▶ **WORK ITEM**
All lines of the listing below are to be printed again exactly.

Top of SOURCE MATERIAL

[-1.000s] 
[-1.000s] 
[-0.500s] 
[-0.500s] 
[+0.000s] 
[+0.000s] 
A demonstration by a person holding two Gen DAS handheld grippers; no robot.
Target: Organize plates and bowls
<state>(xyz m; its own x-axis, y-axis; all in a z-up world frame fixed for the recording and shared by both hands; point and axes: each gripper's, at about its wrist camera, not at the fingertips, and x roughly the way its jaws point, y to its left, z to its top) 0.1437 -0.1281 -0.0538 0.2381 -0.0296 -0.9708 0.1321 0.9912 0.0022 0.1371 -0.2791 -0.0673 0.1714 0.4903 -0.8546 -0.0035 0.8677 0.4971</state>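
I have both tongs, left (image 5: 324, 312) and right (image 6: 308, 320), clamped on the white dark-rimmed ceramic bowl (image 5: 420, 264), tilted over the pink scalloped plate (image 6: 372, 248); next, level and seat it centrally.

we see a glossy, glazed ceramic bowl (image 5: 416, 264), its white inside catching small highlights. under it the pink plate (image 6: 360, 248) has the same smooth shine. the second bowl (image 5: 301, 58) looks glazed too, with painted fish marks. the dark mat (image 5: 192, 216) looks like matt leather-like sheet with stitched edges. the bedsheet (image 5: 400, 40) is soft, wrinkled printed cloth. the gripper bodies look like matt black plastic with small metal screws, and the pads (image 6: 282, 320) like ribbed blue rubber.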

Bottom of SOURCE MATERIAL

▶ **ANSWER TO THE PROBLEM**
[-1.000s] 
[-1.000s] 
[-0.500s] 
[-0.500s] 
[+0.000s] 
[+0.000s] 
A demonstration by a person holding two Gen DAS handheld grippers; no robot.
Target: Organize plates and bowls
<state>(xyz m; its own x-axis, y-axis; all in a z-up world frame fixed for the recording and shared by both hands; point and axes: each gripper's, at about its wrist camera, not at the fingertips, and x roughly the way its jaws point, y to its left, z to its top) 0.1437 -0.1281 -0.0538 0.2381 -0.0296 -0.9708 0.1321 0.9912 0.0022 0.1371 -0.2791 -0.0673 0.1714 0.4903 -0.8546 -0.0035 0.8677 0.4971</state>
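I have both tongs, left (image 5: 324, 312) and right (image 6: 308, 320), clamped on the white dark-rimmed ceramic bowl (image 5: 420, 264), tilted over the pink scalloped plate (image 6: 372, 248); next, level and seat it centrally.

we see a glossy, glazed ceramic bowl (image 5: 416, 264), its white inside catching small highlights. under it the pink plate (image 6: 360, 248) has the same smooth shine. the second bowl (image 5: 301, 58) looks glazed too, with painted fish marks. the dark mat (image 5: 192, 216) looks like matt leather-like sheet with stitched edges. the bedsheet (image 5: 400, 40) is soft, wrinkled printed cloth. the gripper bodies look like matt black plastic with small metal screws, and the pads (image 6: 282, 320) like ribbed blue rubber.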

No more output is required.